The first two were recently sentenced to serve more than ten years in prison.
The conclusion that can be drawn is only one: the whole South American football system is rotten, from the roots up to the leaves, starting from the organized supporters up to the highest level institutional representatives.
All of this obviously can not have an important impact on played football, on its technical and tactical aspects, on the growth of young players and their ability to adapt to foreign championships as well as on a wild economic turn often dominated by corruption and bribes; not only for business related to young players' cards but also for international superstars.
The future
Returning to the personal mistakes of the players seem to show another aspect of the inadequacy or otherwise the difficulty of South American football; in the last few years apart from sensational exceptions, France, England but also Belgium have far surpassed Brazil and Argentina in terms of production of young champions, while it is increasingly emerging a difficulty of resounding adaptation of many South American talents sold as phenomena already made and by cumbersome comparisons, incapable for months (sometimes even years) to adapt to the pace necessary to compete in the highest European championships. Sign that the “schools” of the two countries have not been able to stand the comparison with the European countries mentioned above, which is evident at the moment when the world cup was won by France, Brazil came out against Belgium and the Argentina always against the cockerels. The man who symbolized France was Mbappè, a nineteen year old; the hopes of Brazil passed through Neymar's feet, twenty-seven years next February; those of Argentina for the left of Messi, thirty-one years old. There is a real generational problem and the cultivation of talents that seems far from its solution but that, perhaps, it is only at its beginning.
South American football has a wonderful history, made of pure passion and legendary champions that will remain forever in the history of sport. Precisely for his own sake it is therefore time to stop focusing all our attention only on this aspect of a football novel, from Federico Buffa's special, beginning to face the disastrous reality we have before our eyes.

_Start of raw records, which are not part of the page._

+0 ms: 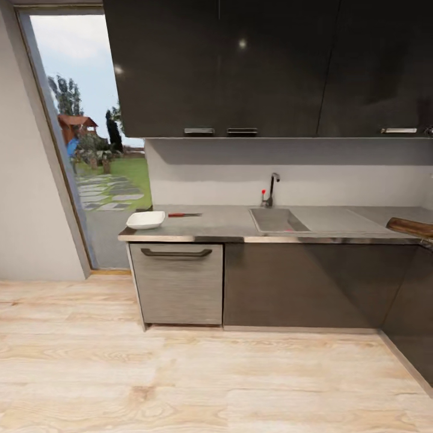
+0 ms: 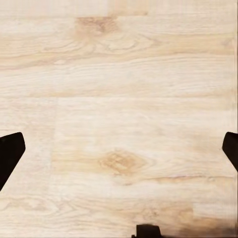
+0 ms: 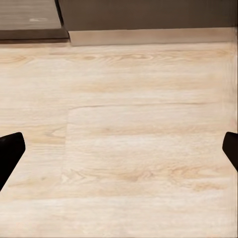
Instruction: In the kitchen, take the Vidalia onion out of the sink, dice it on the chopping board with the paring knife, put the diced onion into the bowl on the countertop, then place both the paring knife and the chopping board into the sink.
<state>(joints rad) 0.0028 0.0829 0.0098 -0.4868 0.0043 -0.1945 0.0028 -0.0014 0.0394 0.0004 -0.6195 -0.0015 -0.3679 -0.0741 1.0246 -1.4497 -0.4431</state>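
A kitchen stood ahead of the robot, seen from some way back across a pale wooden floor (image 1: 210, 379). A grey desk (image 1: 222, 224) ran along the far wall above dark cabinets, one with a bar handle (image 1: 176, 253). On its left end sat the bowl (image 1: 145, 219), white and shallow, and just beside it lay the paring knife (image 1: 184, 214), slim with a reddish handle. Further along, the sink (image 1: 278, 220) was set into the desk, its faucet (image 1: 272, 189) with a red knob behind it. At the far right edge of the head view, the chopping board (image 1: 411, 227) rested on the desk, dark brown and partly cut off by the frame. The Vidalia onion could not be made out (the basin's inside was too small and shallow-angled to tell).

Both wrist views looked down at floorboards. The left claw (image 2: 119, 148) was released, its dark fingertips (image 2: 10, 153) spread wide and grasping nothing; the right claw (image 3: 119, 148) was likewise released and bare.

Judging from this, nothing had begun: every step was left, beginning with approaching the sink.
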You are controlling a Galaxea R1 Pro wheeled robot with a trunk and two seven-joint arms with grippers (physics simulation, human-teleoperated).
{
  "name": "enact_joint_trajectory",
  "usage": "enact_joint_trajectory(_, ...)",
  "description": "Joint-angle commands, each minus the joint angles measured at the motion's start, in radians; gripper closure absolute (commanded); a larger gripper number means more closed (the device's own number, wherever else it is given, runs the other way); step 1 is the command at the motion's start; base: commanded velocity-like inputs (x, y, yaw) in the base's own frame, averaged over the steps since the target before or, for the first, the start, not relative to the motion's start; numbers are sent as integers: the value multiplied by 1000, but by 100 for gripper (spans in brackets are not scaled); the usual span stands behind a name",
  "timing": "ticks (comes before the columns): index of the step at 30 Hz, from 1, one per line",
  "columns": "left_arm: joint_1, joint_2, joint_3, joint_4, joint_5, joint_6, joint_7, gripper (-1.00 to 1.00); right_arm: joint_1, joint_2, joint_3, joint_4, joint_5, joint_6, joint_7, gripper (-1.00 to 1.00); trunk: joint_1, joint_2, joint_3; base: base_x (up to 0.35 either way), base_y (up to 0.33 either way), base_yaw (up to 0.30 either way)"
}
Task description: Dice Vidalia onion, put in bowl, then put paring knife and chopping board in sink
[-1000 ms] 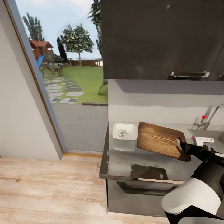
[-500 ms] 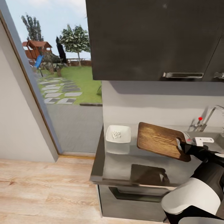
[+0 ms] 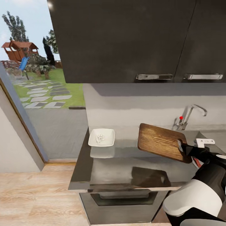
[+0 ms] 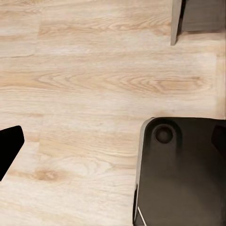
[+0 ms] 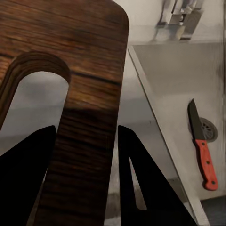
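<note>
Our right gripper (image 5: 87,141) pinches the chopping board (image 3: 161,141) by the strip beside its handle slot, holding it tilted above the grey surface (image 3: 125,163). The bowl (image 3: 101,137), well apart toward the window, holds the diced onion (image 3: 100,137). The knife (image 5: 202,143) lies in the sink (image 5: 174,70) next to the drain. We judge the last step in hand: carrying the board over the basin beneath the tap (image 3: 188,116) and lowering it before release. Whether our left gripper (image 4: 8,148) is spread, we cannot tell.
</note>
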Motion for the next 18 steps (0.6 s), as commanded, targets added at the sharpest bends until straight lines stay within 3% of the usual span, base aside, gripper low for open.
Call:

South American football is slowly running out of oxygen, suffocated by enormous political corruption, the backwardness and radicalism of a hooligans culture that often gets confused with organized crime and not the obvious difficulties in being able to keep up with the technical and tactical evolution of the game. If we continue to focus our attention on that already saturated narrative universe that continues to warm the hearts of many and never on the terrible problems that are before our eyes, we risk being ourselves an important cause of the death of South American football.